You could, and there are many similar definitions equivalent to the usual axiomatic one. It seems from the context, though, that the reference you mentioned is constructing $\mathbb{R}$ from a standard set of axioms, and the particular properties of $\mathbb{R}$ necessary for that equivalence haven't been introduced or proved yet. In one direction, any nonzero $x$ has either $x\in P$ or $-x\in P$, forcing $x^2 = (-x)^2$ to lie in $P$ by axiom (ii). But why does the converse hold? It doesn't hold for $\mathbb{Q}$; it depends on (for example) the completeness of $\mathbb{R}$, which is nontrivial. You may be thinking of a specific definition of model of $\mathbb{R}$, but that's not necessarily how it's defined or constructed in that text. For all I know, the author may be planning to work with hyperreals and is defining $\mathbb{R}$ to eventually lead to that goal.
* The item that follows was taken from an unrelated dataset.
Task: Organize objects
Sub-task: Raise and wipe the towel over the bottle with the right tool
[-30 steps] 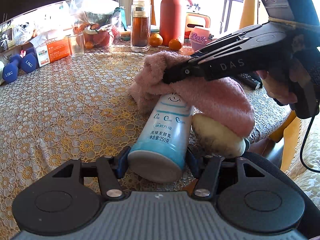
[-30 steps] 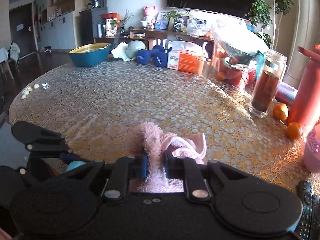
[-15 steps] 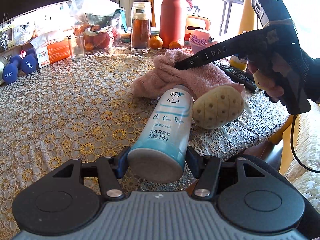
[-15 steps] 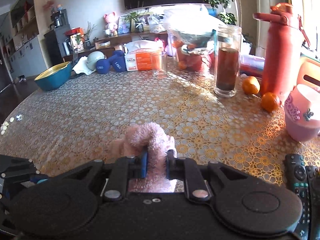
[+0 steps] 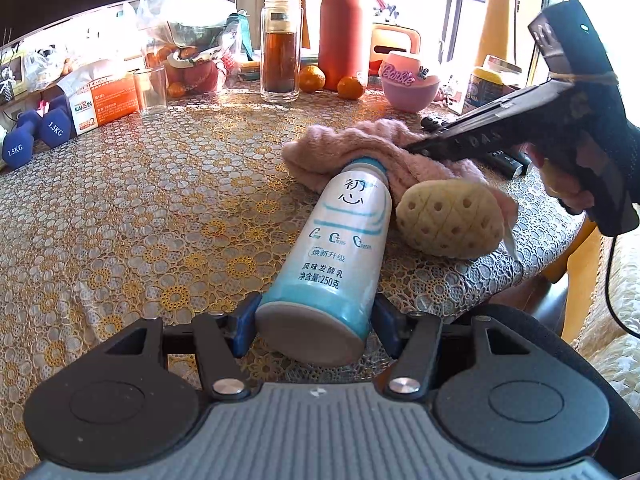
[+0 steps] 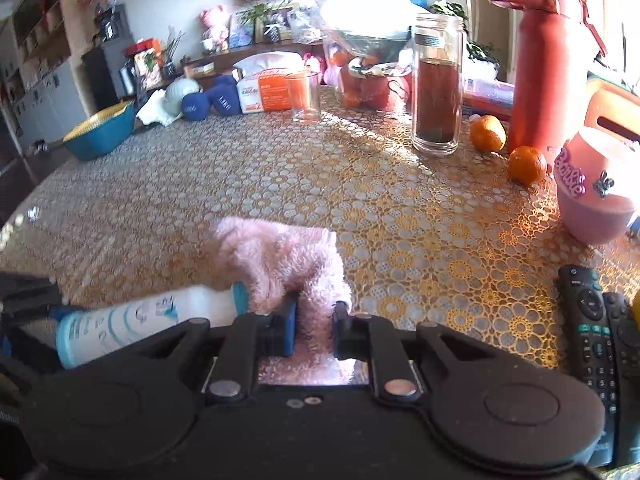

Anyway, the relevant criterion for a definition is whether it's useful--- not (or at least not necessarily) in the sense of a real-world application, but in understanding what's actually going on and helping to develop more math. Unlike the standard definition, your definition doesn't generalize; number fields (e.g., $\mathbb{Q}$) have elements that are positive but aren't squares, and every complex number is a square. It isn't obvious in the definition that you give that $\mathbb{R}^{>0}$ and $\mathbb{R}^{\geq 0}$ are closed under addition, multiplication, or division. There are notions of positivity in other contexts that we want to have similar properties to this one (e.g., the sum of positive elements is positive) but have no inherent notion of squaring.
Ultimately, math is a game with an undefined goal but very strictly defined rules. You're allowed to define the rules you want to play with, but once you set them, you're stuck with them and their inevitable logical conclusions. The definition you propose isn't inherently bad, but it's probably not the right one for the particular game the reference you mention is playing. It's like printing the instruction manual for a board game in Esperanto: The same information is there, but you've obfuscated the game without any real benefit.